Now imagine a cat-flap that lets out a limited number of kids out at a time, while the rest are bouncing around inside, charging up everyone. That catflap exit is the laser beam exiting the laser. The atoms remaining inside the laser bounce off mirrors as they charge each other up.
Before we start these laser experiments, you'll need eye protection – tinted UV ski goggles are great to use, as are large-framed sunglasses, but understand that these methods of eye protection will not protect your eyes from a direct beam. They are intended as a general safety precaution against laser beam scatter and spinning mirrors. (Yes, you will be wearing sunglasses in the dark!)
A very neat addition to the laser experiments below is a fog machine. (Rent one from your local party supply store.) Turn it on, be sure you have good ventilation, darken the lights, and turn on the lasers for an outstanding laser experience!
A quick note about lasers: keychain lasers from the dollar store work just fine with these laser experiment projects. Do not use the green lasers sold in astronomy stores – they are too dangerous for the eyes.
Fill up a plastic water or clean soda bottle with water and add a sprinkle of cornstarch. Turn down the lights and turn up the laser, aiming the beam through the bottle. Do you see the original beam in the bottle? Can you find the reflection beam and the pass-through beam?
In the dark, aim your laser at a frosted incandescent light bulb. The bulb will glow and have several internal reflections! What other types of light bulbs work well? CDs Shine your beam over the surface of an old CD or DVD. Does it work better with a scratched or smoother surface? You should see between 5-13 reflections off the surface of the CD, depending on where you shine it and how good your "seeing" conditions are.
Pass the laser beam through several cut-crystal objects such as wine glasses or clear glass vases. Is there a difference between clear plastic or glass, smooth or multi-faceted? Try an ice cube, both frosted and wet.
Shine the laser beam through a flat piece of glass, such as a microscope slide or single-paned window. Can you find the passthrough beam as well as a reflected beam? If you have it, fill a clear tank with water, add a sprinkling of cornstarch, and put the slide underwater. Shine the laser through the side wall through the slide and both beams will be visible.
If you have an old pair of eyeglasses, pop out the lenses and try one or both in the beam to see the various effects. Try one lens, and then try two in line with each other to see if you can change the beam.
Paint a piece of cellophane or stiff clear plastic with nail polish (or use colored filers) to put in the laser beam. You can make a quick diffraction grating by using a feather in the beam. If you have polarizer filters, use two. You can substitute two sunglass lenses
– no need to pop out the lenses – you can just use two pairs of sunglasses.
Just make sure they are polarized lenses (most UV sunglasses are). Place both lenses in the beam and rotate one 90 degrees. The lenses should block the light completely in one configuration and allow it to pass-through the other way.

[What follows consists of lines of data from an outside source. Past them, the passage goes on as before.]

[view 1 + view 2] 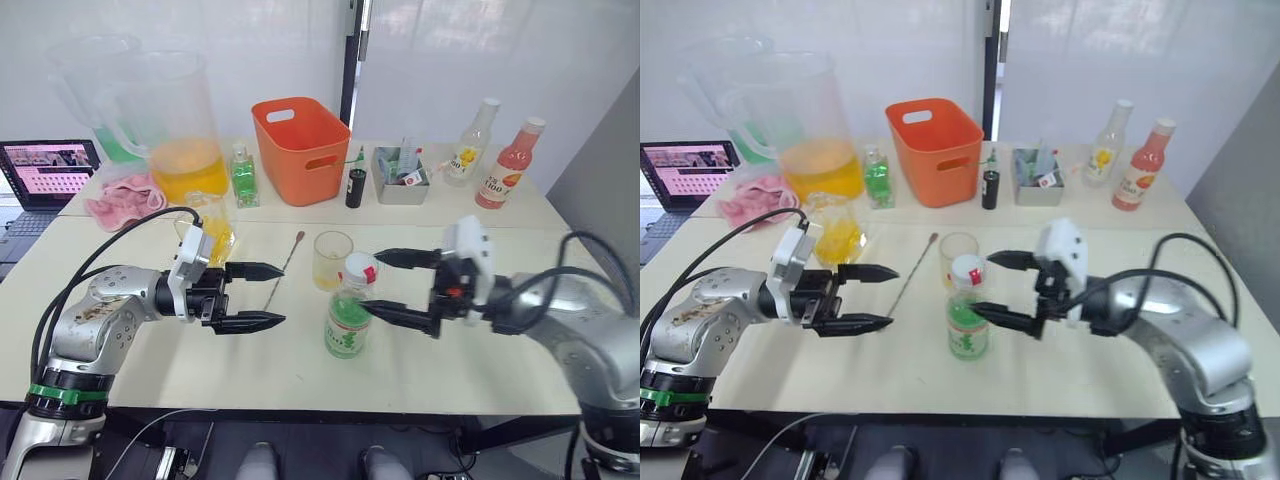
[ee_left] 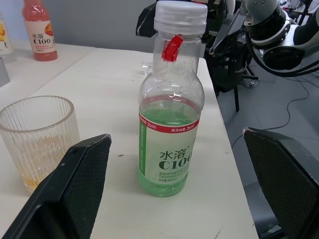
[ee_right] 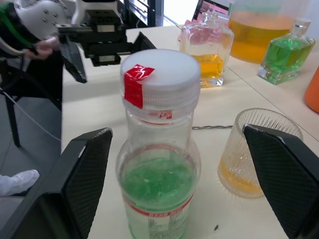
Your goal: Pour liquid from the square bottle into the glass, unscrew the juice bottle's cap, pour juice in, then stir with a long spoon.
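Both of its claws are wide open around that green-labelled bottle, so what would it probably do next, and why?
Probably close the right end effector on the tall clear plastic juice bottle. The small ribbed glass already holds some yellow liquid, the bottle's white screw cap is still on, and both end effectors are open and empty. The left end effector could then turn the cap.

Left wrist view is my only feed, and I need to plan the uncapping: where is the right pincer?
Observer: The right pincer is open, with its fingertips beside the juice bottle, near the cap.
Operator: Where is the long spoon?
Observer: The long spoon lies flat on the table, between the left pincer and the glass.
Operator: And the square bottle?
Observer: The square bottle stands behind the left pincer, with yellow liquid inside.
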Controlling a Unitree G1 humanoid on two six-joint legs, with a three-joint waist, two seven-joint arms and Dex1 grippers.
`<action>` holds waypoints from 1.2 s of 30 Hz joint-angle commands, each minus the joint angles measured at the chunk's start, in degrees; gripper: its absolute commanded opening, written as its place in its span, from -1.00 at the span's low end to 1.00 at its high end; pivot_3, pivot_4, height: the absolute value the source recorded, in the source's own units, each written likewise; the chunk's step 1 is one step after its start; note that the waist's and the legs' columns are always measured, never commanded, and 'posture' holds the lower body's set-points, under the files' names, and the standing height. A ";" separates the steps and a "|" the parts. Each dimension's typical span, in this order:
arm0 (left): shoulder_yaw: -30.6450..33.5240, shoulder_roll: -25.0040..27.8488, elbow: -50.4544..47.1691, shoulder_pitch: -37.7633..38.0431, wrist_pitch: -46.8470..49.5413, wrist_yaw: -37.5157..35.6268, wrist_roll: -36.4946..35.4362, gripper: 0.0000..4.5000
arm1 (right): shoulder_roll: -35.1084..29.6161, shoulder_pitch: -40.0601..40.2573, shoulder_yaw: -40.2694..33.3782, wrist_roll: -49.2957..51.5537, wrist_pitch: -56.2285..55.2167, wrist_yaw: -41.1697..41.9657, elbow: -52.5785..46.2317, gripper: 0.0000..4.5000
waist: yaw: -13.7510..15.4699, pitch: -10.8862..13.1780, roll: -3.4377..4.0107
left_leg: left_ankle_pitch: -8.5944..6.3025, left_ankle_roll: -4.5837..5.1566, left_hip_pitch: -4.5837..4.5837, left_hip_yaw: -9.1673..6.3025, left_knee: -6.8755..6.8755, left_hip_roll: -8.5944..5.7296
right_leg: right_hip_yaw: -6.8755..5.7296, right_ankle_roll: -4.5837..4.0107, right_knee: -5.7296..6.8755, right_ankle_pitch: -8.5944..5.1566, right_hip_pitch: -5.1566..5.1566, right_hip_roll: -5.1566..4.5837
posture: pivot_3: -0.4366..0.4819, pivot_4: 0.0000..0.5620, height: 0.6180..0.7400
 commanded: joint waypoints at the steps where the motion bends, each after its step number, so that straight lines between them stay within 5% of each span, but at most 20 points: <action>1: -0.24 -1.02 -0.50 -2.18 -1.00 -0.99 -0.32 1.00 | -3.29 3.92 -8.74 3.31 -0.55 1.90 -1.13 0.99 | -0.05 0.00 0.00 | 0.00 0.00 0.00 0.00 0.00 0.00 | 0.00 0.00 -0.01 0.00 0.00 0.00 | -0.05 -0.47 0.40; 9: -1.92 -4.67 1.39 -6.80 -1.50 -1.43 0.52 1.00 | -7.75 14.59 -20.97 9.89 1.66 1.10 -6.37 0.99 | -0.45 0.00 -0.01 | 0.00 0.01 0.02 0.00 0.03 0.00 | 0.01 0.06 0.01 0.03 0.03 0.01 | -0.05 -0.47 0.40; 15: -8.28 -10.60 4.95 -14.03 0.28 0.05 3.68 1.00 | -6.66 21.44 -27.44 16.14 3.50 -7.46 -14.77 0.99 | -0.18 -0.01 -0.03 | 0.00 0.01 0.04 -0.02 0.09 -0.04 | 0.02 0.13 -0.03 0.04 0.13 0.00 | -0.05 -0.47 0.40; 23: -12.23 -16.37 6.91 -17.39 2.47 2.26 5.86 1.00 | -6.28 26.34 -29.97 20.24 1.78 -15.34 -18.75 0.99 | -0.54 0.00 -0.03 | 0.01 0.01 -0.03 -0.06 0.10 -0.06 | 0.02 0.21 -0.15 0.10 0.13 -0.01 | -0.05 -0.47 0.40; 36: -13.04 -18.21 7.58 -17.43 0.84 1.37 8.07 1.00 | -8.62 25.98 -28.35 22.20 -0.15 -18.89 -19.23 0.99 | -0.36 -0.01 -0.03 | 0.01 0.01 -0.03 -0.08 0.11 -0.07 | 0.02 0.20 -0.17 0.10 0.15 -0.01 | -0.05 -0.47 0.40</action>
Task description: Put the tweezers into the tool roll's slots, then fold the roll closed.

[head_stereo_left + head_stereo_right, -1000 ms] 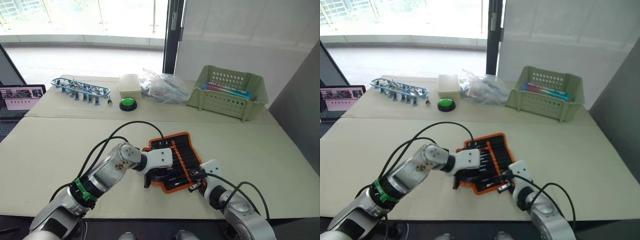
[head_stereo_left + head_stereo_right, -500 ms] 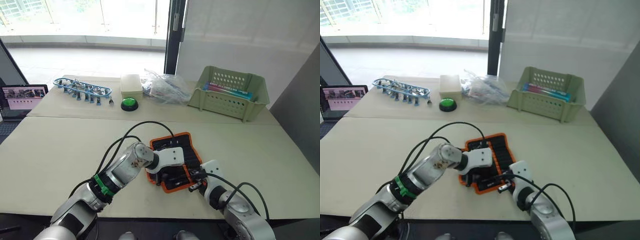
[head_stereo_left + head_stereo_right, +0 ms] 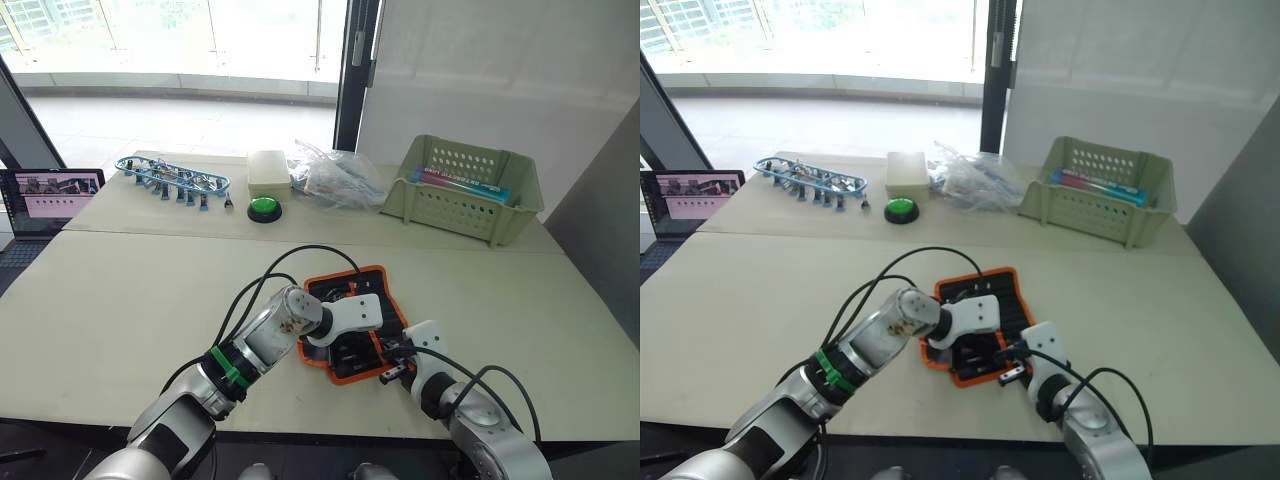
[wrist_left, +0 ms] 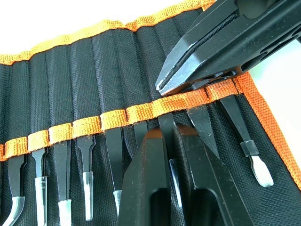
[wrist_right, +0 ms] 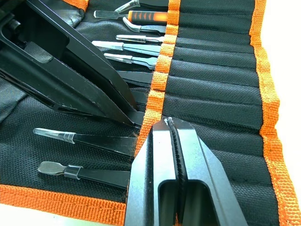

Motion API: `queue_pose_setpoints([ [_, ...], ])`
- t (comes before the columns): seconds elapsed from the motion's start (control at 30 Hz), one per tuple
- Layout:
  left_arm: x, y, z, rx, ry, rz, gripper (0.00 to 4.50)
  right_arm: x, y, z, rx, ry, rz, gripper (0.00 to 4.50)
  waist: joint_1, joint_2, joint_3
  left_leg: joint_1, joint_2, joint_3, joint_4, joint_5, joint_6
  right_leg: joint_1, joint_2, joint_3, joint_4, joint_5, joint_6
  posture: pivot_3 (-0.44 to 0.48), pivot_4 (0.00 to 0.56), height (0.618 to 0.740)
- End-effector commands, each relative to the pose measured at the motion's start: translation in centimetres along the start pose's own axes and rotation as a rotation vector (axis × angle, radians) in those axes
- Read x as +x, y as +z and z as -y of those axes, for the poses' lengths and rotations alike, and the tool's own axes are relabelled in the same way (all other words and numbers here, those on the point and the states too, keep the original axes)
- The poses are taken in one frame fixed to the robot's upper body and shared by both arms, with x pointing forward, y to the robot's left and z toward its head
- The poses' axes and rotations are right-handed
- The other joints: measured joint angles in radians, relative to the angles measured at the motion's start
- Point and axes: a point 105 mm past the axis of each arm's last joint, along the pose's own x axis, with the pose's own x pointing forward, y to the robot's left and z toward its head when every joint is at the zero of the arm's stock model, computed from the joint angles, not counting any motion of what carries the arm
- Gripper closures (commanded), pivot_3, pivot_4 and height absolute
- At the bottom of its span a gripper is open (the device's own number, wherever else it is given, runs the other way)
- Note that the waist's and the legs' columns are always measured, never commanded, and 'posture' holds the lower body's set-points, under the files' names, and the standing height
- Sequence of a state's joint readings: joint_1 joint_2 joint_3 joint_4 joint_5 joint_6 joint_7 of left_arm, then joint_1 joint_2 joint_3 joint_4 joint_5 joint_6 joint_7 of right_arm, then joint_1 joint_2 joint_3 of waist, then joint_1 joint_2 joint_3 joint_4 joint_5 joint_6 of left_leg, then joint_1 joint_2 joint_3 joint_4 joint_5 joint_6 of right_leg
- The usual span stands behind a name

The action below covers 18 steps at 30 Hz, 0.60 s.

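low in the frame's centre, the left gripper (image 4: 173, 141) and right gripper (image 5: 175, 141), both pinched closed on nothing, press the tool roll (image 3: 352, 325) where the tweezers (image 4: 87, 181) sit slotted.

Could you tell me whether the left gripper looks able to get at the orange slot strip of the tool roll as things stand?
Probably yes: the left gripper already sits at the slot strip of the tool roll, though the right gripper crowds the same spot.
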State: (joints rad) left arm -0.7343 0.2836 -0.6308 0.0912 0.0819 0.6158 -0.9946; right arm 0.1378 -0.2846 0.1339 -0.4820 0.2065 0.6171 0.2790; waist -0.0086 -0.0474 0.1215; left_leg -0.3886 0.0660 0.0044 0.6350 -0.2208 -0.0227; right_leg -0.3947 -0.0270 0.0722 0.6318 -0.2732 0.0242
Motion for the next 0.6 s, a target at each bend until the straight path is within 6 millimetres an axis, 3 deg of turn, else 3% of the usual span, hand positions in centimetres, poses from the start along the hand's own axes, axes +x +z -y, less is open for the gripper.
queue_pose_setpoints([
  [0.03,-1.1,3.6,-0.7,0.090,0.033,0.120,3.70,-0.1,-4.9,-1.2,0.070,0.043,-0.191,4.50,-0.001,0.000,0.000,0.000,0.000,0.000,0.000,0.000,0.000,0.000,0.000,0.000,0.000,0.000,0.000,0.000,0.150,0.738],
  [0.13,-3.0,4.4,-1.6,0.095,0.056,0.164,2.81,-0.1,-4.9,-1.2,0.068,0.045,-0.191,4.50,-0.004,0.001,0.000,-0.001,0.000,0.000,0.000,0.000,0.000,-0.001,0.001,0.000,0.000,0.000,0.000,0.000,0.150,0.738],
  [0.27,-7.5,4.9,-2.5,0.085,0.097,0.242,1.46,-0.2,-4.9,-1.2,0.065,0.048,-0.194,4.50,-0.016,0.002,0.000,0.001,0.002,0.000,-0.003,0.000,0.000,-0.001,0.002,0.000,0.001,-0.001,-0.002,0.000,0.150,0.738],
  [0.4,-12.3,2.8,-2.8,0.023,0.160,0.255,0.12,-0.4,-4.8,-1.2,0.059,0.058,-0.194,4.50,-0.021,0.004,0.001,0.004,0.002,-0.001,-0.007,0.000,0.000,0.000,0.003,0.000,0.002,-0.003,-0.004,0.000,0.150,0.738],
  [0.6,-18.6,-3.0,-0.8,-0.080,0.325,0.336,0.01,-0.9,-4.5,-1.1,0.034,0.075,-0.182,4.50,-0.031,0.005,0.001,0.004,0.002,-0.001,-0.008,0.000,0.000,0.000,0.001,-0.001,0.002,-0.005,-0.004,0.000,0.150,0.738],
])
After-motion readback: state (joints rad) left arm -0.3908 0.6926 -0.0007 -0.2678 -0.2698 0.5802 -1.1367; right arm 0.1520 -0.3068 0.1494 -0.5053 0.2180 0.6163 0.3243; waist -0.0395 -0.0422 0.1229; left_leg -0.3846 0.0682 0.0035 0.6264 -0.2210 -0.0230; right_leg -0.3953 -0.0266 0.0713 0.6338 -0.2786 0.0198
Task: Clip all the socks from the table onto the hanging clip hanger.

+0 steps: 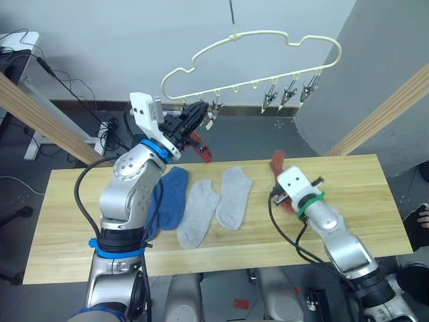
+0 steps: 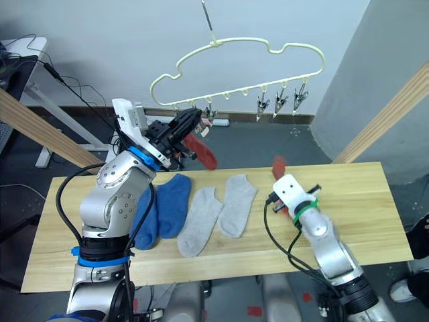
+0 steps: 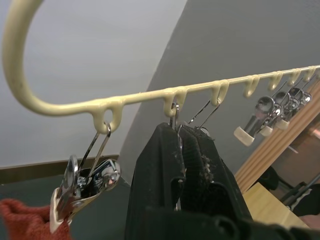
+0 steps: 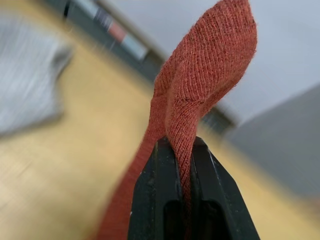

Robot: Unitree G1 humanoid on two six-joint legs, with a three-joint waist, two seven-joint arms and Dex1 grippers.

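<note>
- Head views: my left gripper (image 1: 196,117) is raised to the left end of the clip hanger (image 1: 253,62), its black fingers closed around the second clip (image 3: 173,116) in the row. A rust red sock (image 1: 200,147) hangs just below, held in the first clip (image 3: 82,180). On the table (image 1: 355,194) lie two blue socks (image 1: 171,195), partly under my left arm, and two light grey socks (image 1: 216,203) side by side. My right gripper (image 1: 280,176) sits low over the table's right half, clamped on the second rust red sock (image 1: 277,163), whose free end stands up.
- Left wrist view: the fingers are pressed together on the second clip's wire, right under the hanger bar. The first clip bites the red fabric at its very edge. Three more clips hang together far along the bar.
- Right wrist view: the jaws are shut on a fold of the red sock, which rises above them; the table is beneath.
- Risks, as I judge them: the hanger swings freely from one hook, so pushing or squeezing the clip off-axis could tip the bar and shake the hung sock loose from its shallow bite. The clip could also slip from my fingers and snap shut before the right arm brings its sock up. The floppy cuff may miss the clip's mouth.
</note>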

Hot glue one 1" mosaic mirror (found at most craft stores) to each wooden cube. In a pinch, you can use aluminum foil or Mylar. Add a fog source, such as a fog machine or nearby dry ice – just be sure to have proper ventilation, as you will also need the room to be very dark. Turn on the laser adjust the cubes to aim the beam onto the next mirror.
What happens when you shine a laser beam onto a moving mirror, as opposed to the static mirrors in the above "Laser Maze" experiment above? Prepare the mirror-motor assembly by cementing with epoxy the small gears onto the motor shaft (don't glue the shaft to motor – you want shaft the spin!) Spend time making this connection solid, as the motors are going to twirl the mirrors around 3000PRM, and you don't want spinning glass around any eyeballs. You can add the mirror to the flat side of the gear with epoxy at the same time if you prefer. (I use 5-minute 2-ton epoxy myself.)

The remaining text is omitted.